Maman arrive en Tunisie
Ce week-end, j’ai travaillé sur mon texte concernant la maison familiale qui est l’objet d’un conflit entre moi et mes cousines. Cette histoire est une obsession. J’y pense plus ou moins tout le temps. Ai-je raison ? ai-je tort dans cette affaire ? Fallait-il vraiment entrer dans ce projet de vente de mes cousines et le contrarier ?
Toute ma famille maternelle est maintenant montée contre moi. Je suis pour tous ces gens la « méchante ». D’une certaine façon, ça m’est égal de ne pas être aimée par ces gens que je n’aime pas. Car, il faut bien dire les choses comme elles sont : je ne les aime pas. Et qu’est-ce qui pourrait me faire penser que ces gens m’aiment ou aiment quelqu’un de ma famille proche ? Ils se sont foutus de nous depuis toujours tout en parlant de liens de famille.

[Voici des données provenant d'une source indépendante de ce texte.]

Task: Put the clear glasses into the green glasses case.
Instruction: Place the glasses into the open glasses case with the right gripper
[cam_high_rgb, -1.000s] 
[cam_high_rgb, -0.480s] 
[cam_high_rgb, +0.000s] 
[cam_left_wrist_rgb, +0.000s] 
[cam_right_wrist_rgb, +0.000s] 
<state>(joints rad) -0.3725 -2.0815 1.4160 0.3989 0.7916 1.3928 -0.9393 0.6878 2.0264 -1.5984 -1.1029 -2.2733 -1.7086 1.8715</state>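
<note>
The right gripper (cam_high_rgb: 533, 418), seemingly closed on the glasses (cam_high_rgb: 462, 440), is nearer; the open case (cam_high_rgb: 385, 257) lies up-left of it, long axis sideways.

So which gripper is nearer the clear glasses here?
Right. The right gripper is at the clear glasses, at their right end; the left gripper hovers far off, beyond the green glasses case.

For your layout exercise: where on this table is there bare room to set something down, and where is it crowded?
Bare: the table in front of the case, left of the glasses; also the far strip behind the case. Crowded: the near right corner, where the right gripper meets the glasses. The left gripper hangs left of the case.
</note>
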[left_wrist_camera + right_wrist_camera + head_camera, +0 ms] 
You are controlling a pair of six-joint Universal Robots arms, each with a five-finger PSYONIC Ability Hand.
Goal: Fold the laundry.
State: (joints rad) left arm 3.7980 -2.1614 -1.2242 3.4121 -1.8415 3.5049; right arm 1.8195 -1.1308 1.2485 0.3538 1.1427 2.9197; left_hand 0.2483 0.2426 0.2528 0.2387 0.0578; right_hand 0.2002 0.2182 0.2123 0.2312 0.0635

De quels liens de famille parlent-ils ? Quelle famille avons-nous ?
Je vous parlais la semaine dernière, dans mon blog, du fait que maman a été éliminée de la famille à l’âge de 25 ou 26 ans. Ils n’ont peut-être pas voulu l’éliminer définitivement mais le fait est qu’ils ont réussi à l’éloigner. Maman s’est mariée avec papa sans trop savoir pourquoi. Les choses se sont passées en dehors d’elle. Papa vivait alors en Tunisie, dans un bled très, très isolé. Maman a eu sa cérémonie de mariage avec robe blanche, bouquets de fleurs et pas de cadeaux puisqu’ils allaient, elle et son nouveau mari, loin, très loin, en Tunisie. Maman, pour suivre son nouveau mari, allait abandonner son travail. Elle était Professeur de la Ville de Paris et, en dépit de ce que lui disait son père qui la dénigrait tout le temps, c’était un excellent poste. Très bien payé. Papa, en Tunisie, était officiellement ingénieur agricole.
Après la cérémonie de mariage, mes parents ont pris le train. Ils ont dormi dans un hôtel minable à Marseille. Ils ont ensuite embarqué pour la Tunisie. Ils sont arrivés en Tunisie et sont partis immédiatement sur la ferme où travaillait mon père. Loin de toute vie. Mon père était en réalité ouvrier agricole et ne gagnait presque rien. Maman qui avait surtout vécu à Paris se retrouvait d’un coup seule dans une maison éloignée du premier village de peut-être 50 km. Elle était seule et papa travaillait sur la ferme et revenait le soir. Elle s’occupait de tâches ménagères. Elle dessinait. Elle rêvait au bébé qui allait naître (ma sœur aînée). Cette vie aurait peut-être duré des années si les évènements de Tunisie n’avaient pas abouti à rapatrier mes parents en France, c'est-à-dire, en ce qui les concerne, à Bordeaux où vivaient mes grands-parents paternels.
L’éloignement de ma mère n’a donc pas été très long ni définitif.
Pourquoi avait-on voulu l’éloigner ? Parce qu’elle risquait d’être communiste ? Le fait qu’elle ait voyagé dans des pays comme Israël ou la Bulgarie la rendait très suspecte. Le fait qu’elle ait accepté un rendez-vous avec un jeune homme communiste aggravait son cas. Un de mes oncles, il y a quatre ou cinq ans, en plein repas familial, a rappelé le passé communiste de maman. Maman avait très honte. C’est dire que cette suspicion d’être communiste a été importante aux yeux de la famille et a pu justifier qu’on envoie maman au loin.
Drôle d’époque. Drôle de famille.
Maman m’a parlé une fois d’un cousin qu’elle avait. Un cousin de la partie charentaise de la famille. C’était le fils de l’oncle de mon grand-père, l’oncle qu’on appelait tonton Paul. Tonton Paul était l’homme le plus puissant du village. D’ailleurs, il était maire. Il avait épousé une femme très belle et avait eu deux enfants nés au début du siècle (la deuxième était née en 1918 et avait reçu le surnom de « le renfort »). J’ai connu cette dame (la fille de tonton Paul). Elle était extrêmement belle et distinguée. Son frère, nous ne l’avons jamais connu. Maman non plus ne l’a pas connu. C’était un très beau jeune homme paraît-il. Mais son comportement ne convenait pas à sa famille. On l’a envoyé en Afrique à l’âge de 25 ans et personne ne l’a jamais revu.